* Caterpillar stock up after three days of declines
* S&P 500 dips after eight straight sessions of gains
* Bargain hunters snap up Apple following recent drop
* Dow off 0.1 pct, S&P 500 down 0.01 pct, Nasdaq up 0.3 pct
By Rodrigo Campos
NEW YORK, Jan 28 (Reuters) - The S&P 500 edged lower on
Monday as a four-week rally stalled, while a rebound in Apple
shares helped buoy the Nasdaq.
Caterpillar shares helped cap losses in the Dow
industrials even as the company posted a 55 percent drop in
quarterly profit due to a charge connected with accounting fraud
at a Chinese subsidiary and weak demand among its dealers.
Caterpillar's shares, down 2.2 percent in the past three
sessions, rose 1.5 percent Monday to $96.97.
The S&P 500 is coming off a streak of eight sessions of
gains, the longest in eight years. On Friday, the major U.S.

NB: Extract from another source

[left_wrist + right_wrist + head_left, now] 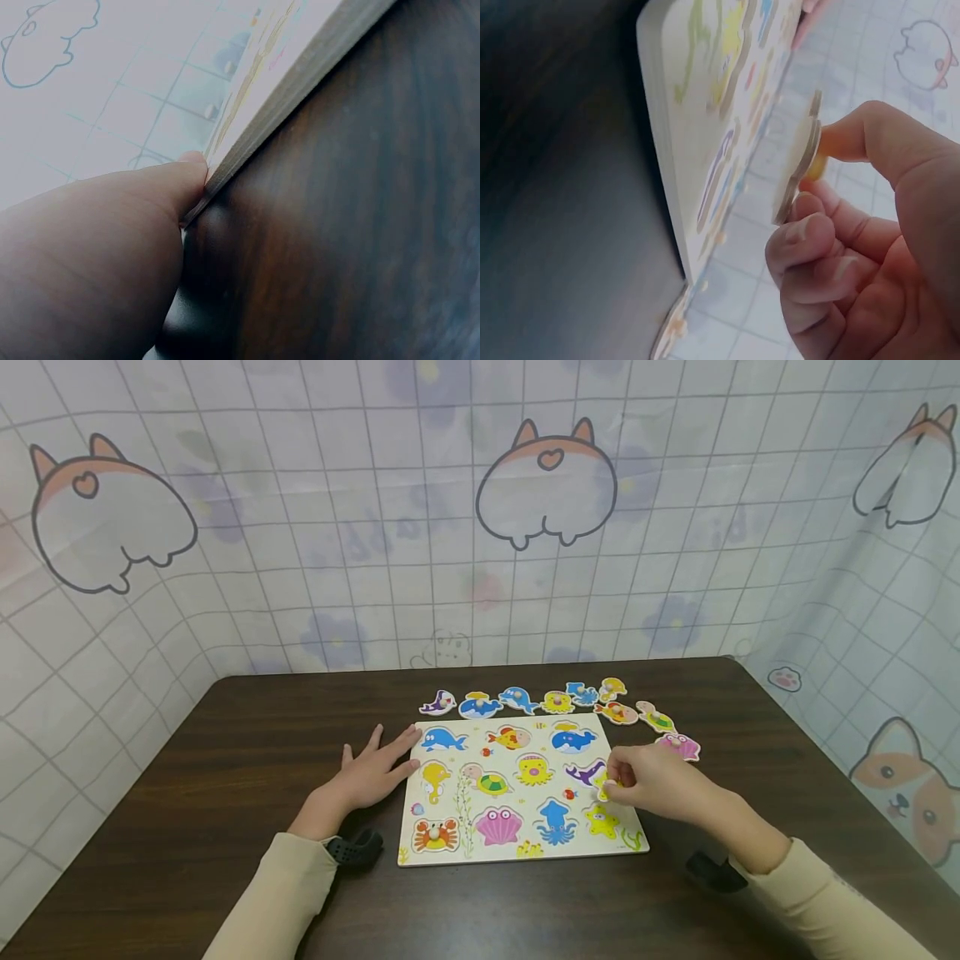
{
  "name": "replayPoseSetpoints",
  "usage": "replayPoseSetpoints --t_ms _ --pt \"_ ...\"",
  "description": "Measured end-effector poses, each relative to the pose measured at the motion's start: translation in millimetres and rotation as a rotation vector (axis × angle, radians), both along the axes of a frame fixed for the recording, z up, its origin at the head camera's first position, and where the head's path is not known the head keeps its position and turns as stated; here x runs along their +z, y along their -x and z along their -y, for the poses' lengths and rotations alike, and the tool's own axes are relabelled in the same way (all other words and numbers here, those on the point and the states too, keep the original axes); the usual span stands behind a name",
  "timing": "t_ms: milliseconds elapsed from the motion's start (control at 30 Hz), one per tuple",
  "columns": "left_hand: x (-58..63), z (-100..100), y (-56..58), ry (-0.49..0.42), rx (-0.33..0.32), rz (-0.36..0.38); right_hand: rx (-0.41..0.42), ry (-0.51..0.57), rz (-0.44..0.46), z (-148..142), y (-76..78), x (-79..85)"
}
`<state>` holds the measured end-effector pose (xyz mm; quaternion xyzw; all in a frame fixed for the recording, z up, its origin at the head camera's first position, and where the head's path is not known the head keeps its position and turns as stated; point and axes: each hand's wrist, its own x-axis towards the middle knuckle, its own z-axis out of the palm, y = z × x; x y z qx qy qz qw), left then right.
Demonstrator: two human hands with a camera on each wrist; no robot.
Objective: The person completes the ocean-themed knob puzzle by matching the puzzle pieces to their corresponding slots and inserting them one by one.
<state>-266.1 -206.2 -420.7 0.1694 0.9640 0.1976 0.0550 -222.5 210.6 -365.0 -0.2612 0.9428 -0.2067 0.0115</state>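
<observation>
A pale wooden puzzle board (480,853) with sea-animal pictures lies flat on the table. My left hand (367,777) is spread at its upper left, fingertips touching the edge; the left wrist view shows the thumb against the board's side. My right hand (663,781) pinches a yellow starfish puzzle piece (801,161) between thumb and fingers, raised off the board near its right side. Below it is the board's printed yellow starfish (602,821). A crab piece (436,835) with a knob sits in the lower left slot.
Loose knobbed pieces line the board's far edge, among them a purple whale (438,702) and a yellow octopus (557,702). A turtle (657,717) and a pink shell (678,745) lie at the right, close to my right hand. A patterned curtain (375,610) encloses the dark wooden table (187,827).
</observation>
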Motion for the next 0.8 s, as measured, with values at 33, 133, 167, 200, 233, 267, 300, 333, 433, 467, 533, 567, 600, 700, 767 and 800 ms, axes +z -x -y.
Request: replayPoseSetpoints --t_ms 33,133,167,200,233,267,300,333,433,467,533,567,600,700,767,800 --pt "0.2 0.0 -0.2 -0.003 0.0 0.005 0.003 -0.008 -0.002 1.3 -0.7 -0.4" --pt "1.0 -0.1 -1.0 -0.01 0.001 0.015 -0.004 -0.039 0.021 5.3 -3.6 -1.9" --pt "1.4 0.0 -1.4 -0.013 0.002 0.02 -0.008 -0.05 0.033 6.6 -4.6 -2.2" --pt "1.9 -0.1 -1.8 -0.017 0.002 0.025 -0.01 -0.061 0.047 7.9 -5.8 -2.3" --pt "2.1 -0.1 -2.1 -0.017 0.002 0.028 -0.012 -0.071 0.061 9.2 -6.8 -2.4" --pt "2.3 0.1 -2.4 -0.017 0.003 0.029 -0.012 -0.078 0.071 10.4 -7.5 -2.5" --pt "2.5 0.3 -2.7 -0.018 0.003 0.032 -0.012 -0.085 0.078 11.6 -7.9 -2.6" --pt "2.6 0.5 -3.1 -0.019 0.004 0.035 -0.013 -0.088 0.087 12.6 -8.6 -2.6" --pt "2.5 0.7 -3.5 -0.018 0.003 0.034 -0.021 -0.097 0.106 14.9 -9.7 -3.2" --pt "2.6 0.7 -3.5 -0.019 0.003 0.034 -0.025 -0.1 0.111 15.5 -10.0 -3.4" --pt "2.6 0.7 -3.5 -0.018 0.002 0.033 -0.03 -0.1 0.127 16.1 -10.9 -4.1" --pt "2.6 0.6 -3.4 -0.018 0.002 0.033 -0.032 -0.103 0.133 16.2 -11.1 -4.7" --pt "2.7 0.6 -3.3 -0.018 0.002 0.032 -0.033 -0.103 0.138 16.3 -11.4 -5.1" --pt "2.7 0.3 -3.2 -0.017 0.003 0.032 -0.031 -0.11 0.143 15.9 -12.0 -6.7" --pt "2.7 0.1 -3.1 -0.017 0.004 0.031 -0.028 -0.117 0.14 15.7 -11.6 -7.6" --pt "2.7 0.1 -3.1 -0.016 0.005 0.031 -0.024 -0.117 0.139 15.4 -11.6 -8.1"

stock indexes closed a fourth straight week of gains with the
S&P 500 ending the session above 1,500 for the first time in
more than five years.
The rally has left the market vulnerable to a short-term
pullback of up to 3 percent in the S&P 500 as bullish sentiment
continues to rise, according to Richard Ross, Auerbach Grayson's
global technical strategist.
"Still," Ross said, "we have a lot of momentum and nice
seasonality, and technicals support the long-term bull market."

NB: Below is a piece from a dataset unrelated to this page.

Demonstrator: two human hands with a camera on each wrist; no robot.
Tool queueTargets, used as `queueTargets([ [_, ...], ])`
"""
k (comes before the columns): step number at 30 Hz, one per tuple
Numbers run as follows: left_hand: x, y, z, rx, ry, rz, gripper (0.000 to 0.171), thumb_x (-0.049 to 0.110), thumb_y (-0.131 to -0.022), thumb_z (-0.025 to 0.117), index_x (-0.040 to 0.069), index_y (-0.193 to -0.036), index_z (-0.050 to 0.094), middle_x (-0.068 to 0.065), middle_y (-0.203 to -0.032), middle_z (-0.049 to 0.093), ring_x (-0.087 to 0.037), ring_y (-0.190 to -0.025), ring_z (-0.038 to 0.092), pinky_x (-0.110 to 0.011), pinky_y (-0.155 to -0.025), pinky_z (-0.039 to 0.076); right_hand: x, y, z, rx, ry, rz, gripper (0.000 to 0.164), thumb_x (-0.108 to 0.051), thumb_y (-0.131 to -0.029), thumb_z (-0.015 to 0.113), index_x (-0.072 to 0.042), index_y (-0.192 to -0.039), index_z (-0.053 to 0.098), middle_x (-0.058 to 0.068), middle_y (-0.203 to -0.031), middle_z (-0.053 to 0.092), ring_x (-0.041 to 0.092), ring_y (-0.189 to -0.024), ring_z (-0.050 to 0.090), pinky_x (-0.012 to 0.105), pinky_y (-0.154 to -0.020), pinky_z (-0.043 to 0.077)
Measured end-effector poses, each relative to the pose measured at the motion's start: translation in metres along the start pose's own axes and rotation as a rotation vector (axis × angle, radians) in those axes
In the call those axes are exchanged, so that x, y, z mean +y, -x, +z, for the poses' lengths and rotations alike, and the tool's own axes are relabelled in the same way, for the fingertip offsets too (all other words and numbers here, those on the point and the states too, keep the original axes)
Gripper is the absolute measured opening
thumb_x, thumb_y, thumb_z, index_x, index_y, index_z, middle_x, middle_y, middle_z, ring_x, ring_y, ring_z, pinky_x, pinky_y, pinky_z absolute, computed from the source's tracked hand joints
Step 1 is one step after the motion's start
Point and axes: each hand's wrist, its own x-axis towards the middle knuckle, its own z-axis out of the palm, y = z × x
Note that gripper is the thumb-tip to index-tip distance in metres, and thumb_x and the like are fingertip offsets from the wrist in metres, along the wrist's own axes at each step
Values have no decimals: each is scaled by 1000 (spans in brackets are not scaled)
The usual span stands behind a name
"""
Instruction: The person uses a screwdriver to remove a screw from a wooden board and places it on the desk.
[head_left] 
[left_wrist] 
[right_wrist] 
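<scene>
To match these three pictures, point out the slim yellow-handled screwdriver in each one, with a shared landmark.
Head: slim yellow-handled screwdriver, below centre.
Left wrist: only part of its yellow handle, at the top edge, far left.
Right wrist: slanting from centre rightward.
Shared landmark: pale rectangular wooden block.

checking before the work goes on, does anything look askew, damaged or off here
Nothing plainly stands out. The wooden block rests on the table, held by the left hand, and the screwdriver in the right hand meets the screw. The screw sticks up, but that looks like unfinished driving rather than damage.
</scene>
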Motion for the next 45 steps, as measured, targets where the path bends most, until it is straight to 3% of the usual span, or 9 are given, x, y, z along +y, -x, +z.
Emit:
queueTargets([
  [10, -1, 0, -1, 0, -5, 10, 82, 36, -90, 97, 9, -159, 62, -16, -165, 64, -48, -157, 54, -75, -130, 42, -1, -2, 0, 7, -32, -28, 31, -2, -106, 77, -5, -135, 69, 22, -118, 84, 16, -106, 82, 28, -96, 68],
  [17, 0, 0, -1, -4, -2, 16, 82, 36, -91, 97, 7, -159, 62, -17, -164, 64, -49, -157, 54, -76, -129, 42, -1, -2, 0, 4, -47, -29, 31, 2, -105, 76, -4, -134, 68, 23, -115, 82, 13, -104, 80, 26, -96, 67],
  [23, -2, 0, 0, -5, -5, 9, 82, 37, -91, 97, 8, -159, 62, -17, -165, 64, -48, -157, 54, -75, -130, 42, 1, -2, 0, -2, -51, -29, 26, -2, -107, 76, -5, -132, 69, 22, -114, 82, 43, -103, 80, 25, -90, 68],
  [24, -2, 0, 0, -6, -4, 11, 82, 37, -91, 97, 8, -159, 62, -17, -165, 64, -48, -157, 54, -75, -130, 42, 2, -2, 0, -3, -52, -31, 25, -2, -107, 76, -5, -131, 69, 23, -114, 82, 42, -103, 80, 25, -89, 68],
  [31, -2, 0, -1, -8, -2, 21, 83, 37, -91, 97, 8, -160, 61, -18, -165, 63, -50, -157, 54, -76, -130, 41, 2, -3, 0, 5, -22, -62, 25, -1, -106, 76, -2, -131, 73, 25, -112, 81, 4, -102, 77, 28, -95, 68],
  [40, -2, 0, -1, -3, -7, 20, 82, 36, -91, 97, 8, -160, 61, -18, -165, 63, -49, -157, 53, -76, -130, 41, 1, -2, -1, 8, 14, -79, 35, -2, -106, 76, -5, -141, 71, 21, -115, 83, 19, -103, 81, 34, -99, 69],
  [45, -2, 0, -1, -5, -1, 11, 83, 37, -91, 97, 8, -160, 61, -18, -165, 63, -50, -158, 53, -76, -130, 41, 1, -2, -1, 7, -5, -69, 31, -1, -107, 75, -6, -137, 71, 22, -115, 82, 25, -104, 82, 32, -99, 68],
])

Data on Monday pointed to growing economic momentum as
companies sensed improved consumer demand.
Thomson Reuters data showed that of the 150 companies in the
S&P 500 that have reported earnings so far, 67.3 percent have
beaten analysts' expectations, which is a higher proportion than
over the past four quarters and above the average since 1994.

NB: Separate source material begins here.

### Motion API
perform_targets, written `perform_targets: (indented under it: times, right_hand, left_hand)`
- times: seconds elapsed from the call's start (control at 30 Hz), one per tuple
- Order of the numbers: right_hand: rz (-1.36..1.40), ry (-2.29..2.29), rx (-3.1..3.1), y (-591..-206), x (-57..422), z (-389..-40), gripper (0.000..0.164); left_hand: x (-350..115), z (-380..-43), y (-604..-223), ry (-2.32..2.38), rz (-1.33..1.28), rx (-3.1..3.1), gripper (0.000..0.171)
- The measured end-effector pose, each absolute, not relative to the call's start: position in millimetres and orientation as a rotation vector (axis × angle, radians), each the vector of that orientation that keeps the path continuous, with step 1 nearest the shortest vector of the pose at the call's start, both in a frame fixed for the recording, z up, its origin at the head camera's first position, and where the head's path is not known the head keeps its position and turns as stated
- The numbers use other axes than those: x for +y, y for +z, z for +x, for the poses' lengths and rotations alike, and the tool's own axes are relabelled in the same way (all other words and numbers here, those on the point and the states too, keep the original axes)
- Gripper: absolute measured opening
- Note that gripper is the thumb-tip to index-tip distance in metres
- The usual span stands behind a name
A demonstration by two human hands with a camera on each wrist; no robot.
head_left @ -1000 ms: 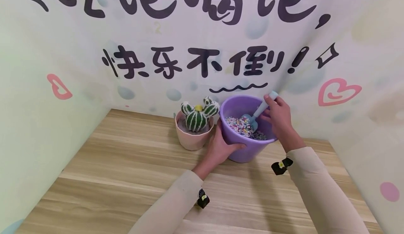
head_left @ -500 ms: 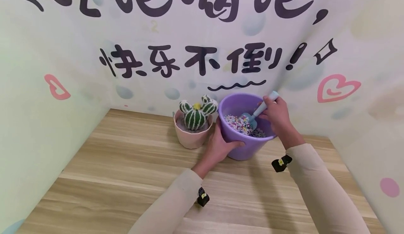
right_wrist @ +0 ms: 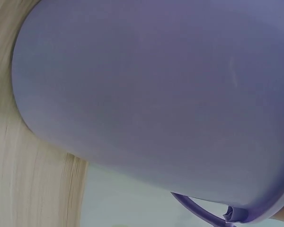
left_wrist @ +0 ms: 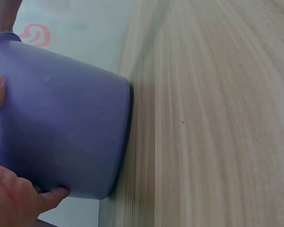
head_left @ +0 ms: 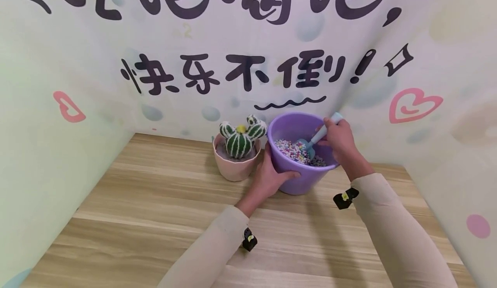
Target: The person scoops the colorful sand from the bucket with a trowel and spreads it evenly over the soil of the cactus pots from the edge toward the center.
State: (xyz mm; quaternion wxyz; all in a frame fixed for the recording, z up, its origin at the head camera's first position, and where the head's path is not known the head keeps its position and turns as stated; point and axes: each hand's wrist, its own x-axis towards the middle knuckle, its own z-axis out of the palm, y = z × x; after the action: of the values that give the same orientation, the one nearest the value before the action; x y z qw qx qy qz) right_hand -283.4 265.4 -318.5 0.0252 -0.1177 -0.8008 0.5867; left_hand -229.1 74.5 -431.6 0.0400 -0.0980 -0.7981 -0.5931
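Observation:
A purple bucket [head_left: 297, 180] stands on the wooden table, with many small multicoloured beads [head_left: 289, 150] in its bottom. My left hand [head_left: 268, 178] holds its left side, the thumb across the front wall; the left wrist view shows the fingers [left_wrist: 54, 198] spread along the outside. Over the right rim, my right hand [head_left: 341, 139] grips the handle of a light-blue toy shovel [head_left: 320, 133]. The shovel's blade rests down among the beads. From the right wrist, the bucket's wall [right_wrist: 146, 94] fills most of the picture and hides the shovel.
A cactus [head_left: 238, 143] in a pink pot [head_left: 234, 169] stands close to the bucket's left. Behind both rises a wall [head_left: 194, 119] with black lettering. The bucket's carrying handle [right_wrist: 199, 210] hangs at its far side. Bare wooden tabletop [head_left: 155, 201] stretches in front.
The whole head view has shifted slightly, so everything sits a little higher and further left. Hands, bucket and shovel otherwise keep nearly the same positions relative to each other.

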Motion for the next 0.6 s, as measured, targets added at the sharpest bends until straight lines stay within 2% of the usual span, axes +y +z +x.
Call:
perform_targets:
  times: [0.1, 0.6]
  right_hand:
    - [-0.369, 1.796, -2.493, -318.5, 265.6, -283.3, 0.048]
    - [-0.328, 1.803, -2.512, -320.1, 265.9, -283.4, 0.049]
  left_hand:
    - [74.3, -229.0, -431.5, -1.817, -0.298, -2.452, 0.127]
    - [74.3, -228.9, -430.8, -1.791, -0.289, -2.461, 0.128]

The Dow Jones industrial average fell 9.02 points or
0.06 percent, to 13,886.96, the S&P 500 lost 1.5 points
or 0.1 percent, to 1,501.46 and the Nasdaq Composite
added 8.46 points or 0.27 percent, to 3,158.17.
Bargain hunters lifted Apple after the tech giant's
stock dropped 14.4 percent in the previous two sessions. With
Apple's stock up 2.4 percent at $450.29, the iPad and iPhone
maker regained the title as the largest U.S. company by market
capitalization as Exxon Mobil fell 0.9 percent to $90.94
and slipped back to second place.
"I think there is more downside in Apple if you did get a
broad market pullback," Auerbach Grayson's Ross said.
"I'd be patient unless you're a trader. It might not be the
most attractive entry point."
U.S. durable goods orders jumped 4.6 percent in December, a
pace that far outstripped expectations for a rise of 1.8
percent. Pending home sales unexpectedly dropped 4.3 percent.
Analysts were looking for an increase of 0.3 percent.
Equities have also gained support from a recent agreement in
Washington to extend the government's borrowing power. On
Monday, Fitch Ratings said that agreement removed the near-term
risk to the country's 'AAA' rating.
Hess Corp shares shot up 5.3 percent to $62.02 after
the company said it would exit its refining business, freeing up
to $1 billion of capital. Separately, hedge fund Elliott
Associates is looking for approval to buy about $800 million
more in Hess stock.
Keryx Biopharmaceuticals Inc said a late-stage
trial of its experimental kidney disease drug met the main study
goal, and its shares soared 67 percent to $5.75.